Third, other diabetes complications not investigated in this study may play an important role in the disablement process of older people with diabetes. We do not have information on diabetic nephropathy and on other types of diabetic neuropathy, including proximal motor neuropathy, which may cause weakness of the proximal muscles of the legs, resulting in difficulty or inability to walk and rise from the sitting position. In addition, although we considered a wide spectrum of comorbidities, we had scant data on disease severity. It is remarkable, however, that adjustment for an objective measure of lower-extremity function at baseline only slightly attenuated the risk of new severe disability associated with diabetes. These tests of lower-extremity performance predict a number of health outcomes in older, nondisabled people and are likely to capture information on several factors, including disease presence and severity, physiological decline, and motivation (27).

An additional limitation of this study was that the algorithm used for diabetes ascertainment did not include a fasting glucose level. Consequently, according to American Diabetes Association criteria (28), some women with fasting glucose levels ≥126 mg/dl might have been classified as nondiabetic. Newly diagnosed older diabetic patients have greater prevalence of cardiovascular disease compared with subjects without diabetes (29). Notably, even short-term glycemic control has been associated with a reduction in several symptoms, including pain, dizziness, and fatigue (30). This evidence suggests that we might have underestimated the strength of the association between diabetes and the risk of functional decline.

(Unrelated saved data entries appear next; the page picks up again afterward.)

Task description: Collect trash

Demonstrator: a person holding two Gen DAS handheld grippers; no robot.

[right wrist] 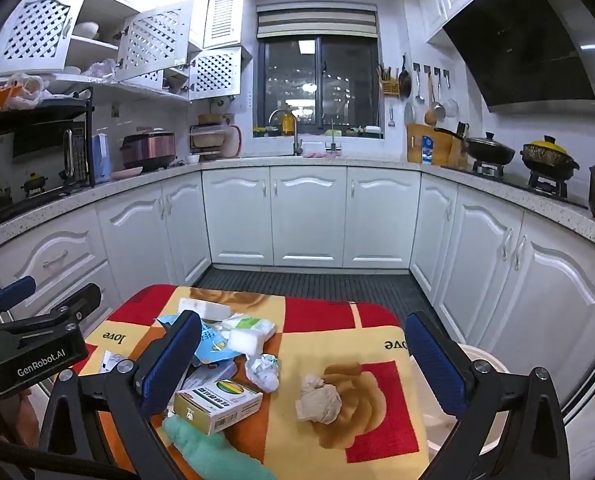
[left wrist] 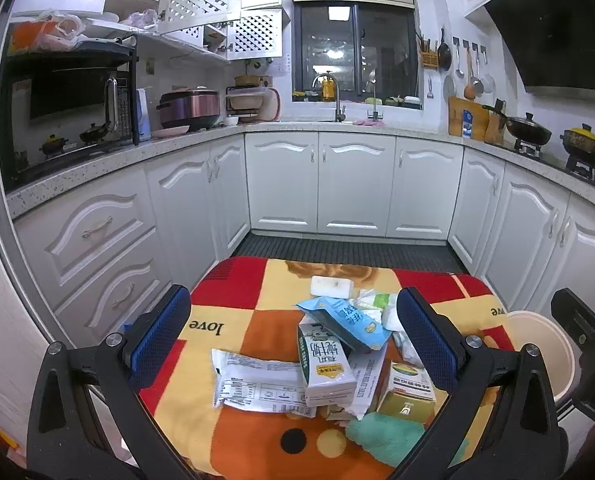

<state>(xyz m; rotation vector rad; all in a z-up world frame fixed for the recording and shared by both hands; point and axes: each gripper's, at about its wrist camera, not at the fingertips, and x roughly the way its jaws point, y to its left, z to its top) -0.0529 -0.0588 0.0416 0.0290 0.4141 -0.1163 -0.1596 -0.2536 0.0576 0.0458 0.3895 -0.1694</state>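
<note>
**Two open grippers above a pile of trash, nothing picked yet**

Both grippers hang over a small table with a checked cloth point(left wrist: 257, 320), and both are spread wide with nothing between the fingers. The left gripper point(left wrist: 293, 336) frames the pile in the lower centre of its view: a milk carton point(left wrist: 325, 364), a blue snack bag point(left wrist: 345, 320), a flat white wrapper point(left wrist: 257, 384) and a green-and-gold box point(left wrist: 407, 390). The right gripper point(right wrist: 301, 360) frames a crumpled brown paper ball point(right wrist: 319, 398) and a smaller white paper ball point(right wrist: 262, 370).

I judge the task is at its start, the approach to a first item. The next move calls for lowering one gripper around a single piece and closing on it, then carrying it to the white bin point(left wrist: 537, 344) at the right edge of the table.

Only the right view shows the brown paper ball, and it shows the left gripper at the lower left. Only the left view shows the milk carton and the wrapper fully, and more of the bin's inside.
</note>
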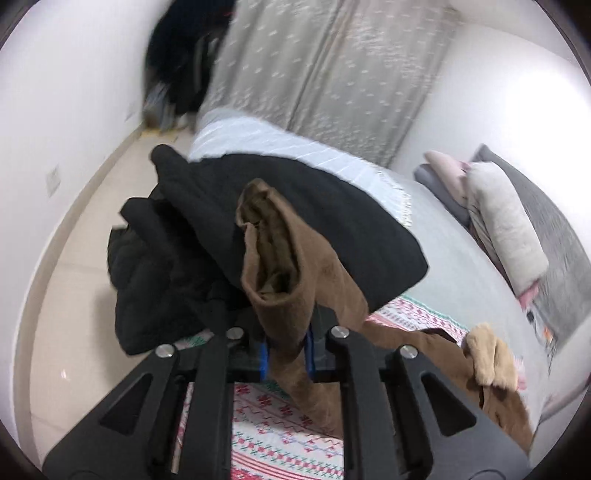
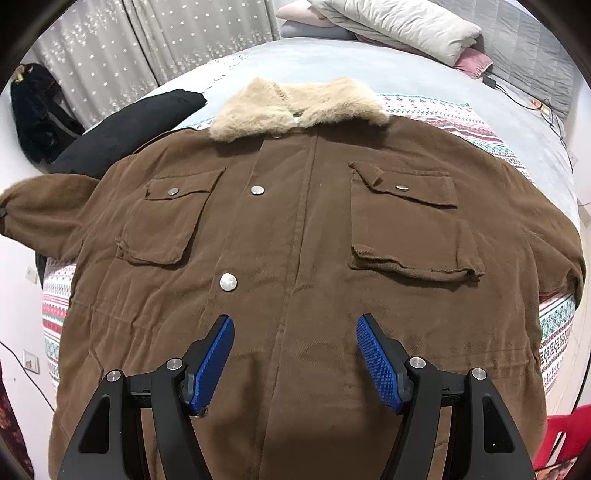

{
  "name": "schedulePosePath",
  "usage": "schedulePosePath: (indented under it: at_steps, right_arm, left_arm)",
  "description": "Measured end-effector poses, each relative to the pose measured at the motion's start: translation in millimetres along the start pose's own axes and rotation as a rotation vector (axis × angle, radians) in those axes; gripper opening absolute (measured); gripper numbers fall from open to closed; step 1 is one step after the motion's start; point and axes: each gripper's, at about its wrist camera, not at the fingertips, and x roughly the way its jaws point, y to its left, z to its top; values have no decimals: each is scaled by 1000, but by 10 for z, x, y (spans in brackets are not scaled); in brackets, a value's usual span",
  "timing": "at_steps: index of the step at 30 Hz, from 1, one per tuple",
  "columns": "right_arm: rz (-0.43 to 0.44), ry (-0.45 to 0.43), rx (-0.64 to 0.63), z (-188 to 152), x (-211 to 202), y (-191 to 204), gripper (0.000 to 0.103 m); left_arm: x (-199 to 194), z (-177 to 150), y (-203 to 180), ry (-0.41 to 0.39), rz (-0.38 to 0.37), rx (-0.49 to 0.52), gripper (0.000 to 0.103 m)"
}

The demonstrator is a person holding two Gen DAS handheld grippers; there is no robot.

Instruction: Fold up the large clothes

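Observation:
A large brown jacket (image 2: 303,258) with a beige fur collar (image 2: 295,105) lies face up and spread flat on the bed, with two chest pockets and metal snaps. My right gripper (image 2: 295,354) is open just above its lower front, blue pads apart. My left gripper (image 1: 286,354) is shut on the jacket's brown sleeve cuff (image 1: 277,251) and holds it lifted, the cuff opening facing the camera. The sleeve (image 2: 40,206) shows at the left in the right wrist view.
A patterned red, white and green blanket (image 2: 480,122) lies under the jacket on the grey bed (image 2: 369,62). Black clothes (image 1: 221,221) are piled at the bed's left edge. Pillows (image 2: 406,26) sit at the head. Curtains (image 1: 325,66) and white walls stand behind. A red chair (image 2: 561,435) is at the right.

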Motion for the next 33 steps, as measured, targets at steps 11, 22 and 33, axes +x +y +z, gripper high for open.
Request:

Older women with diabetes are at greater risk for lower-extremity disability than their nondiabetic counterparts; this finding suggests that in older people, impaired lower-extremity performance is a major long-term diabetic complication. Clinical assessment of older diabetic patients should include a standardized evaluation of lower-extremity performance to facilitate early detection of functional decline. Our results also suggest that the degree of glycemic control might play an important role in the disablement process of older people with diabetes. Future studies should investigate whether stricter glycemic control would slow the decline in physical function in older people.

This study was supported by contract NO1-AG-1-2112 from the National Institute on Aging.